(Entries taken from a collection)
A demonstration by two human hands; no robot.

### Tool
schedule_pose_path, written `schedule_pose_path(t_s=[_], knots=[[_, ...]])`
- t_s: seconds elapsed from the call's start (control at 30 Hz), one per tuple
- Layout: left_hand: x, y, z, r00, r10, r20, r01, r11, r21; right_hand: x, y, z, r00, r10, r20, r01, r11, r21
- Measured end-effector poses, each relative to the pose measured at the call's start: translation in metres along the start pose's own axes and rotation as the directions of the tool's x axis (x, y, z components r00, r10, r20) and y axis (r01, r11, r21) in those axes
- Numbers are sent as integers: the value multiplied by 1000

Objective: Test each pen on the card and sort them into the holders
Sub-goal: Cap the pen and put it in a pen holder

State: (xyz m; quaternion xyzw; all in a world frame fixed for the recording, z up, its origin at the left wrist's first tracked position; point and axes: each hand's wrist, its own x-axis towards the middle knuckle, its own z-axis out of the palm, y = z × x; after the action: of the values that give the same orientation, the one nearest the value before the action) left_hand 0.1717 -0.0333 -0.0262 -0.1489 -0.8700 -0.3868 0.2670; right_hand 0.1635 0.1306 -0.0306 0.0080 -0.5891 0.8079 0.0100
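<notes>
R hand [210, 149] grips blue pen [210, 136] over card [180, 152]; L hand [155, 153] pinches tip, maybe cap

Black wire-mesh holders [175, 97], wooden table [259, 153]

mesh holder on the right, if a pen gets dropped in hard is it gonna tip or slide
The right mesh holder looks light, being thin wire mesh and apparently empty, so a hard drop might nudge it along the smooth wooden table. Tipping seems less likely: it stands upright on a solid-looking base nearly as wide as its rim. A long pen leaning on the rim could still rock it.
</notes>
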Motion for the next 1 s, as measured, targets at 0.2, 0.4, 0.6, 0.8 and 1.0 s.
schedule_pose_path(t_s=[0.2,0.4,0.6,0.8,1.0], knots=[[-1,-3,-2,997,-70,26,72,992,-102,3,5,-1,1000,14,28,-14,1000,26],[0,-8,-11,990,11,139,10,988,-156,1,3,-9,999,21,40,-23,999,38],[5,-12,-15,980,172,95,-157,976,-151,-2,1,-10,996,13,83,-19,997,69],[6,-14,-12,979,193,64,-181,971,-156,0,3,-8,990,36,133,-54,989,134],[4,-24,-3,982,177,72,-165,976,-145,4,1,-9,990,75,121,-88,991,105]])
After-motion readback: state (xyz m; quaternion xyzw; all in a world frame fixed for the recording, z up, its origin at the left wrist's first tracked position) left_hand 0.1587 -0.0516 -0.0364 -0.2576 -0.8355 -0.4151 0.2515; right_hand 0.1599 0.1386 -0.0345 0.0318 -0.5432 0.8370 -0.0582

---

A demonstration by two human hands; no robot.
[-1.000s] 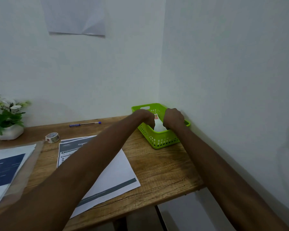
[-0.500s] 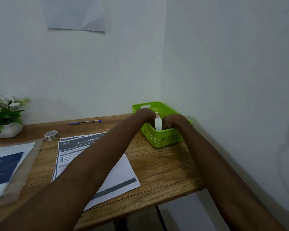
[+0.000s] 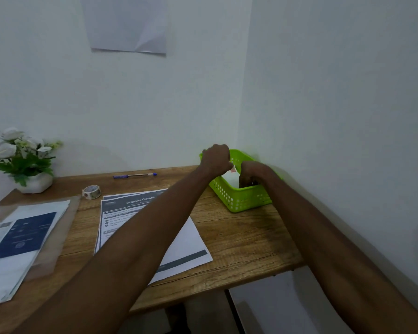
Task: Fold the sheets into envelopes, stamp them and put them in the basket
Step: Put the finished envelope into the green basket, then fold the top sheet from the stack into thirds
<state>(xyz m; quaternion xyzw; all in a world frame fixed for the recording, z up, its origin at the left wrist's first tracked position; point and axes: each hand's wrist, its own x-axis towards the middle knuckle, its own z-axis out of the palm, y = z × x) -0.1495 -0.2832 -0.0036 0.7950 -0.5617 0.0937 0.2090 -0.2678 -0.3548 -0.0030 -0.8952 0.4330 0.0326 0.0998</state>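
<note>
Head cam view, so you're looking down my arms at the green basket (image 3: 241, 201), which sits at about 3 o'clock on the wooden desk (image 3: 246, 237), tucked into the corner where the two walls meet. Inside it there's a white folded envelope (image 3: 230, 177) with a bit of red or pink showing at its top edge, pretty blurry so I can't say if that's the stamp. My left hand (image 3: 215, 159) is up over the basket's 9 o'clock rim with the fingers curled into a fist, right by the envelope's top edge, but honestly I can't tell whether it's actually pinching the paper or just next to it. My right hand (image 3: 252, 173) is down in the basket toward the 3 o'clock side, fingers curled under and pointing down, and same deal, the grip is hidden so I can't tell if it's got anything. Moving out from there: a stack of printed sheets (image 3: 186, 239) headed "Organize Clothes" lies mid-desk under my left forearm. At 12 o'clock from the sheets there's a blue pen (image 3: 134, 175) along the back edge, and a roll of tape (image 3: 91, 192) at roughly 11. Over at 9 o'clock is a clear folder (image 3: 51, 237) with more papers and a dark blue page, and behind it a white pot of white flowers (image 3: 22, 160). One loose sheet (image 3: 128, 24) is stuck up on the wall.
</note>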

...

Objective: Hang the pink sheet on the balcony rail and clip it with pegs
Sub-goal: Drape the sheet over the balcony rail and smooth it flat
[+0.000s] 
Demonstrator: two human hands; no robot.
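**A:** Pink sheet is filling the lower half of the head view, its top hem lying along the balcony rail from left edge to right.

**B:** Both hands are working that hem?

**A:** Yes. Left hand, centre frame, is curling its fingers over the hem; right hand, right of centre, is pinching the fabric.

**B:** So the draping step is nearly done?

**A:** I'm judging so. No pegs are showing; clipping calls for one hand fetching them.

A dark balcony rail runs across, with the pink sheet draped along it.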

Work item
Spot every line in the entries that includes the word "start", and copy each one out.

Answer space
- t_s: seconds elapsed from the call's start (control at 30 Hz), one per tuple
- Measured end-effector poses, each relative to the pose measured at the call's start: translation in metres along the start pose's own axes and rotation as the directions of the tool's x axis (x, y, z components r00, r10, r20) and y axis (r01, r11, r21) in those axes

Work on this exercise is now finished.